YOUR OBJECTIVE:
Every line of the data must be set down exactly as shown.

PROVIDED DATA:
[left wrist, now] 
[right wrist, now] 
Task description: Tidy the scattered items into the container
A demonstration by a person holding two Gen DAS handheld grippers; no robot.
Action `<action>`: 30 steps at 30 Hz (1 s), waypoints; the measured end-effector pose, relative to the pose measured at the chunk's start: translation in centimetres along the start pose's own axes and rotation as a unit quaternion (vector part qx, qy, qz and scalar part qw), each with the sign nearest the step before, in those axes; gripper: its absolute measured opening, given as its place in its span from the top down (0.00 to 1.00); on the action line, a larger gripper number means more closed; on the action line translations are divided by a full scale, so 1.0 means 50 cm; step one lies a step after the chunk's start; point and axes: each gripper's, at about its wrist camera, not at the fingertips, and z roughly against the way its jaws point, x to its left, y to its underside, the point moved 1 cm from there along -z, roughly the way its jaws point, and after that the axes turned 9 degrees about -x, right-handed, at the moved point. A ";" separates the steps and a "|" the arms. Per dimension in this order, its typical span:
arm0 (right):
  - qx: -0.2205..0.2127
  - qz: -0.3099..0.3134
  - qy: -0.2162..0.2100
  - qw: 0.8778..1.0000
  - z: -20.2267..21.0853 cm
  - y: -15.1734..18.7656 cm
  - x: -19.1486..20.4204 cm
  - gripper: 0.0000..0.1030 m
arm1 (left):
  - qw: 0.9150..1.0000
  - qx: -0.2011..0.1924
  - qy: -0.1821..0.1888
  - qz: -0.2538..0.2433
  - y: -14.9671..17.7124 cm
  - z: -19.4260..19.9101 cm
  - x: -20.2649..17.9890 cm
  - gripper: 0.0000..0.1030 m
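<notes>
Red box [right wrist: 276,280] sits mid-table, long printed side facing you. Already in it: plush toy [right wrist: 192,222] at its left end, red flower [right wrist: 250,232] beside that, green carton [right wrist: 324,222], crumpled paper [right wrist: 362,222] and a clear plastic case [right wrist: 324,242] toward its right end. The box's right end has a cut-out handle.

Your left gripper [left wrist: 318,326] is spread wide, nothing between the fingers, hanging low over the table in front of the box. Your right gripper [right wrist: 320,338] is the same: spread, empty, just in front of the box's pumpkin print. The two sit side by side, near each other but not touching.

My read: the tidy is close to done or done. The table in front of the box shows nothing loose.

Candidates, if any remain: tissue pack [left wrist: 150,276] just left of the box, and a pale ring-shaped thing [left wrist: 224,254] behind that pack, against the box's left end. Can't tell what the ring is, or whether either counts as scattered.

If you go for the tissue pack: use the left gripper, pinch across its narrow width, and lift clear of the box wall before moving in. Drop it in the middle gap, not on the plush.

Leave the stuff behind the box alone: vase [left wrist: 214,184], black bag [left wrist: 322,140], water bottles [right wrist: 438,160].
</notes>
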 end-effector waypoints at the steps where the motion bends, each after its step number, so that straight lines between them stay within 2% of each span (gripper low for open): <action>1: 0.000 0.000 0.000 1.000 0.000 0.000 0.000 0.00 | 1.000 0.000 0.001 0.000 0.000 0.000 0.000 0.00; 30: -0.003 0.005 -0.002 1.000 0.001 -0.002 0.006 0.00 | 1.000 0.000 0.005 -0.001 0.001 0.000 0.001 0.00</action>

SOLUTION FOR THIS PROBLEM:
[left wrist, now] 
[right wrist, now] 
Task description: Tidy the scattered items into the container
A demonstration by a person holding two Gen DAS handheld grippers; no robot.
Action `<action>`: 30 steps at 30 Hz (1 s), waypoints; the measured end-effector pose, relative to the pose measured at the chunk's start: translation in centimetres along the start pose's own axes and rotation as a unit quaternion (vector part qx, qy, qz and scalar part qw), each with the sign nearest the step before, in those axes; gripper: its absolute measured opening, given as its place in its span from the top down (0.00 to 1.00); on the action line, a larger gripper number means more closed; on the action line translations are divided by a full scale, so 1.0 means 50 cm; step one lies a step after the chunk's start; point and axes: each gripper's, at about its wrist camera, not at the fingertips, and z roughly against the way its jaws point, x to its left, y to its underside, the point moved 1 cm from there along -z, roughly the way its jaws point, and after that the axes turned 9 degrees about -x, right-handed, at the moved point. A ";" separates the steps and a "|" the arms. Per dimension in this order, its typical span:
arm0 (right):
  - qx: -0.2205..0.2127
  - qz: -0.3099..0.3134
  - qy: -0.2162..0.2100
  - qw: 0.8778..1.0000
  - z: -20.2267..21.0853 cm
  - y: -15.1734..18.7656 cm
  - x: -19.1486..20.4204 cm
  - gripper: 0.0000..0.1030 m
arm1 (left):
  - qw: 0.9150..1.0000
  - qx: -0.2011..0.1924
  - qy: -0.1821..0.1888
  - qz: -0.2538..0.2433
  - y: -14.9671..17.7124 cm
  - z: -19.4260..19.9101 cm
  - x: -20.2649..17.9890 cm
  - gripper: 0.0000..0.1030 m
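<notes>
Red box [right wrist: 276,280] sits mid-table, long printed side facing you. Already in it: plush toy [right wrist: 192,222] at its left end, red flower [right wrist: 250,232] beside that, green carton [right wrist: 324,222], crumpled paper [right wrist: 362,222] and a clear plastic case [right wrist: 324,242] toward its right end. The box's right end has a cut-out handle.

Your left gripper [left wrist: 318,326] is spread wide, nothing between the fingers, hanging low over the table in front of the box. Your right gripper [right wrist: 320,338] is the same: spread, empty, just in front of the box's pumpkin print. The two sit side by side, near each other but not touching.

My read: the tidy is close to done or done. The table in front of the box shows nothing loose.

Candidates, if any remain: tissue pack [left wrist: 150,276] just left of the box, and a pale ring-shaped thing [left wrist: 224,254] behind that pack, against the box's left end. Can't tell what the ring is, or whether either counts as scattered.

If you go for the tissue pack: use the left gripper, pinch across its narrow width, and lift clear of the box wall before moving in. Drop it in the middle gap, not on the plush.

Leave the stuff behind the box alone: vase [left wrist: 214,184], black bag [left wrist: 322,140], water bottles [right wrist: 438,160].
</notes>
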 end-effector waypoints at the steps where the motion bends, each after its step number, so that straight lines between them stay within 2% of each span (gripper low for open): <action>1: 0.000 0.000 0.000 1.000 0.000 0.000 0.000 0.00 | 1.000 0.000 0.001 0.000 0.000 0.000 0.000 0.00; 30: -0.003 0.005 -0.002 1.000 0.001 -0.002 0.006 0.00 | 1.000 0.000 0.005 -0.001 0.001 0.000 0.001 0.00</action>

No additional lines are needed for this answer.